### ⚠️ Warning: This page is still in a draft state. Information may be incorrect or incomplete and move around the page ⚠️

# Preface

This page is designed to be try to answer the question
> My model is amazing.. but why? 👀

Sometimes we may be working on a problem. A model is created and evaluated and the outcome is almost too good to believe. Sometimes it is. This page serves as a reference to commonly occurring problems in the data processing, modelling, and evaluation protocols that can lead to inflated performance.

This page is aimed at practitioners with a working knowledge of machine learning.

## OPAI-1: Information Leakage
Data is typically split into two or more subsets before being modeled, commonly know as a train and test set. The training split of data is used to fit the learned function, while the test set is used to confirm the model has learned some generalisable function and not just memorised the inputs, known as overfitting.
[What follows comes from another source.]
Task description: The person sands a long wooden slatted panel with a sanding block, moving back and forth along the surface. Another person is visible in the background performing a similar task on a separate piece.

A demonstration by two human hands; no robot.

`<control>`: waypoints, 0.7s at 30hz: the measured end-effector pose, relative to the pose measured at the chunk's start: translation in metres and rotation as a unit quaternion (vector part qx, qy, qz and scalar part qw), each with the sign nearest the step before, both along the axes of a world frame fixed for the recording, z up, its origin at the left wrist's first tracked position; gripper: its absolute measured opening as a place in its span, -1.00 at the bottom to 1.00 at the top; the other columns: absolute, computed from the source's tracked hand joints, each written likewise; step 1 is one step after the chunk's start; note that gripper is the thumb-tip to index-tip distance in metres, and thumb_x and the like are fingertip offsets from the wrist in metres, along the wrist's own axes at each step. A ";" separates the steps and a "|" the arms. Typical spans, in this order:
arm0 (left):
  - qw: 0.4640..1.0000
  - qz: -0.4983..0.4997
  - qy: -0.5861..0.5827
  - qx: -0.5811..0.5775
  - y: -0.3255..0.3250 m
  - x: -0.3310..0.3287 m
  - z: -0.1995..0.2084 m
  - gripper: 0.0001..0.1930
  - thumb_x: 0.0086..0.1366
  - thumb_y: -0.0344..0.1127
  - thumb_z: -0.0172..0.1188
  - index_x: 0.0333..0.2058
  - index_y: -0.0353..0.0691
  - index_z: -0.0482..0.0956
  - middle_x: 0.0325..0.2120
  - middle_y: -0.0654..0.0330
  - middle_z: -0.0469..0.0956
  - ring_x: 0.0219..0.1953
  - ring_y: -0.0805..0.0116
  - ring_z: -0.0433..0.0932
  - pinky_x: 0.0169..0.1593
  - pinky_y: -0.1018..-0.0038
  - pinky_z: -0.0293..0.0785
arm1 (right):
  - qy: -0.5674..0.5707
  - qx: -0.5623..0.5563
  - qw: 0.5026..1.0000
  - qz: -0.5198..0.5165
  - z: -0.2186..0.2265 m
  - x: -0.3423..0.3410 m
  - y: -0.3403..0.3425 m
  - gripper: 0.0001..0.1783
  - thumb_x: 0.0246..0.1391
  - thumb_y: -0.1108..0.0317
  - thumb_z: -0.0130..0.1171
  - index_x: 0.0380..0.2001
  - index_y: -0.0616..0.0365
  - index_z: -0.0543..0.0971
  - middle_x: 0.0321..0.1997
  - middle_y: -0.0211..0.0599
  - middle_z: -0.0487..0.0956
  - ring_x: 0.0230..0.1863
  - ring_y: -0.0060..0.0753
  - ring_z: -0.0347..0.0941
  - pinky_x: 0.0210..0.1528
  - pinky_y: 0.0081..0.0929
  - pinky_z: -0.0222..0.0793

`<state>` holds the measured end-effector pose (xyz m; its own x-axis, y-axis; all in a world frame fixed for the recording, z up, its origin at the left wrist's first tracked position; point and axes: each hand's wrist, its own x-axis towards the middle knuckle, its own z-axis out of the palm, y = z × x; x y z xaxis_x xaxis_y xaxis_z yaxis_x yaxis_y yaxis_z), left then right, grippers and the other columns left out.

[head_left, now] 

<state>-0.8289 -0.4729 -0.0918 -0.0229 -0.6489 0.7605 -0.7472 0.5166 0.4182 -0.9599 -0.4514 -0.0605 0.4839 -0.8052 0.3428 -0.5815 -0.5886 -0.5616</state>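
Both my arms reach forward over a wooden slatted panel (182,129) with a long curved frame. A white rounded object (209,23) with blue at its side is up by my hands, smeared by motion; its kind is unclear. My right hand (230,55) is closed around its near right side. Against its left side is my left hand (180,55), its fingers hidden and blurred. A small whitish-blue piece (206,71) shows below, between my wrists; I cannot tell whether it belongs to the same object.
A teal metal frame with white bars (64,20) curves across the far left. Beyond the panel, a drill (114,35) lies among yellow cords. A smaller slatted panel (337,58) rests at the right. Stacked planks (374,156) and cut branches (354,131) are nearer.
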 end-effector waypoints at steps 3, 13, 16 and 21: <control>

Information leakage can occur during any stage of the modeling process from data collection and preparation through to training and evaluation. __It occurs when the model has access to more information at the point of development and evaluation than during its deployment on out of sample data in production__. This additional information can allow the model to have knowledge of something that it otherwise would not have access to at inference time and in turn invalidates the estimated performance of the model being constructed. In abstract terms, this can be viewed as an open-book exam. Information leakage typically results in overly optimistic expectations of model performance; thus it is characterised by poor performance on out-of-sample datasets, i.e. when the model is put to use in production environments.

The most fundamental example of data leakage would be if the target values of a dataset are included as an input to the model. For example, if the label or regression target of a dataset are included in the set of input features used to predict themselves. This is an unambiguous example of information leakage between the input and output values of a data sample. 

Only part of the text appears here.